Y aunque no se llegara a tanto en el enfrentamiento social, la presencia exclusiva de semejantes personajes en el ballottage, representaría una derrota política y aun cultural de vastas proporciones para el conjunto de la sociedad. El reinicio de un período tan negro como el de la dictadura militar bajo otras formas. La pérdida de años decisivos para lo que queda de la Nación y para toda América del Sur, que necesita el concurso estratégico de la Argentina, para conformar un nuevo bloque de poder regional que pueda sentarse con mayores posibilidades de éxito a negociar con Europa, Japón, China y los propios Estados Unidos.
Ese es el peligro del “mal mayor” que puede instalarse como una lápida sobre nuestra sociedad si el purismo o la ceguera política negaran en las urnas la alternativa del “mal menor”. Que nos vemos forzados a elegir, una vez más, por nuestra manifiesta incapacidad para construir la verdadera alternativa que se insinuó en las calles de Buenos Aires el 20 de diciembre. Hoy, ese “mal menor” tiene nombre propio.

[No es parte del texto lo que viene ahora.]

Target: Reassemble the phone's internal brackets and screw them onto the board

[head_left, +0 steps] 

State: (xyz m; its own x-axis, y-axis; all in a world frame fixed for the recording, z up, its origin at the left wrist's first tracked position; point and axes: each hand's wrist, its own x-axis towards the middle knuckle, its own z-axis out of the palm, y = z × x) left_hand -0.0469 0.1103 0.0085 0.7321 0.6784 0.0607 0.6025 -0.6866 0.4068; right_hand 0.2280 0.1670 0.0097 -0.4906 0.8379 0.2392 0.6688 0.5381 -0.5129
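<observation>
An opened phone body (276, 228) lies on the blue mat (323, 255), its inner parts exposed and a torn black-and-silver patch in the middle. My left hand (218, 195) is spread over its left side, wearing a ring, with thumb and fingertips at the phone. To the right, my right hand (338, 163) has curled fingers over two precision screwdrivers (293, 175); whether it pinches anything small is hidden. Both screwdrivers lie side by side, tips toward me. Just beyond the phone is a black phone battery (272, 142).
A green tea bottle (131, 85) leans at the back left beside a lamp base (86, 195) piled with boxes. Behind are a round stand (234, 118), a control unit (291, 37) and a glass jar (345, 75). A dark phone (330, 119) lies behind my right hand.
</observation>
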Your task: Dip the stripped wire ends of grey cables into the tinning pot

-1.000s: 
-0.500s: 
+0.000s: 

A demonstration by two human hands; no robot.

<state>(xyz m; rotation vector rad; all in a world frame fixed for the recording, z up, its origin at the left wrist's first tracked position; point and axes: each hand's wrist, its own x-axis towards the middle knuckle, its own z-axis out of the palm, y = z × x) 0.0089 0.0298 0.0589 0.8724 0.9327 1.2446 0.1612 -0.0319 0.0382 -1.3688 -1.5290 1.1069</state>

Un dirigente social muy astuto le comentaba a este articulista días atrás: “Si la segunda vuelta es entre Menem y Kirchner yo lo voto a Kirchner. Porque pienso que él puede ser un presidente de transición, lo que fue para Brasil Fernando Henrique Cardoso. El puente hacia Lula”.
Puede que tenga razón o no, pero las últimas encuestas, con la emergencia de López Murphy, ya le hicieron cambiar la secuencia de la opción.